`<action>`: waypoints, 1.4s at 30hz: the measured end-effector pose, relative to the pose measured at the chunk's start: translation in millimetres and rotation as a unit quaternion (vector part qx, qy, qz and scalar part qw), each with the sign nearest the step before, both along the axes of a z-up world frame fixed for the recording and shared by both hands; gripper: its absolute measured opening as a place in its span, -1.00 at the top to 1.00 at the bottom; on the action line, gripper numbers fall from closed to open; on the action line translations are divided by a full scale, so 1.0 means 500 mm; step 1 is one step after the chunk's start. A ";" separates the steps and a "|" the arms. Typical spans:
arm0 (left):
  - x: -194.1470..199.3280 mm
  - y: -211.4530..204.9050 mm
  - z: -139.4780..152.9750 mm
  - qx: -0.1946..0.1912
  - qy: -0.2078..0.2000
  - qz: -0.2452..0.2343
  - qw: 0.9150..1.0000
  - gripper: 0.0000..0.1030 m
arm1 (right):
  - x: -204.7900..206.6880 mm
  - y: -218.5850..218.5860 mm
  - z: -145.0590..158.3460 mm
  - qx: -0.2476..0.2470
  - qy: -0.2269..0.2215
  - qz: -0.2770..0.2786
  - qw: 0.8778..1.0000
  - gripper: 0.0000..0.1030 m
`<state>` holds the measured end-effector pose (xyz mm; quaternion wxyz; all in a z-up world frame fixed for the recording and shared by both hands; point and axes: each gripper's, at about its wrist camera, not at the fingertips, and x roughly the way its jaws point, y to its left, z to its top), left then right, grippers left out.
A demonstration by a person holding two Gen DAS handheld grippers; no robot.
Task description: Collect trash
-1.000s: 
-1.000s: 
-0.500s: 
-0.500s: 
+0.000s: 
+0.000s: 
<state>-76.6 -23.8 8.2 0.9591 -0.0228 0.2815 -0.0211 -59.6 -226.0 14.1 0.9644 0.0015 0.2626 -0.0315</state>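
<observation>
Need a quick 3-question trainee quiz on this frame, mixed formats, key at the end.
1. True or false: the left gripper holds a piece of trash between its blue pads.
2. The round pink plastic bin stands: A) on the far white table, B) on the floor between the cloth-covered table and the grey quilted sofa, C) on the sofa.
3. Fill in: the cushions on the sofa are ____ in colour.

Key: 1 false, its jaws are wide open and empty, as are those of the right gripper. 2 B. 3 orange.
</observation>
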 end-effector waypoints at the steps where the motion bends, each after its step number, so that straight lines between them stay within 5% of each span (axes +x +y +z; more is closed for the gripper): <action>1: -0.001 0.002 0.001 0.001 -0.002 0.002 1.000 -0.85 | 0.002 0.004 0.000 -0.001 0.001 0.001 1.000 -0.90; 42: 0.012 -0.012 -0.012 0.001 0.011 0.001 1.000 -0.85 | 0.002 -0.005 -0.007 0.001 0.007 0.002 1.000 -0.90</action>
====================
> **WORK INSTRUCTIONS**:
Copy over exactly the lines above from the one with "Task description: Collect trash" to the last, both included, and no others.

> **EXERCISE RESULT**:
Task description: Collect trash
-1.000s: 
-1.000s: 
-0.500s: 
-0.500s: 
+0.000s: 
+0.000s: 
<state>-76.6 -23.8 8.2 0.9591 -0.0228 0.2815 -0.0211 -59.6 -226.0 14.1 0.9644 0.0015 0.2626 -0.0315</state>
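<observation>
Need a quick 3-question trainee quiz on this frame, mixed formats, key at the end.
1. True or false: the left gripper holds a piece of trash between its blue pads.
2. The round pink plastic bin stands: A) on the far white table, B) on the floor between the cloth-covered table and the grey quilted sofa, C) on the sofa.
3. Fill in: the cushions on the sofa are ____ in colour.

Key: 1 false, its jaws are wide open and empty, as are those of the right gripper. 2 B. 3 orange.
</observation>
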 end-effector waypoints at the steps where the motion bends, each after its step number, so that straight lines between them stay within 5% of each span (axes +x +y +z; more is closed for the gripper): <action>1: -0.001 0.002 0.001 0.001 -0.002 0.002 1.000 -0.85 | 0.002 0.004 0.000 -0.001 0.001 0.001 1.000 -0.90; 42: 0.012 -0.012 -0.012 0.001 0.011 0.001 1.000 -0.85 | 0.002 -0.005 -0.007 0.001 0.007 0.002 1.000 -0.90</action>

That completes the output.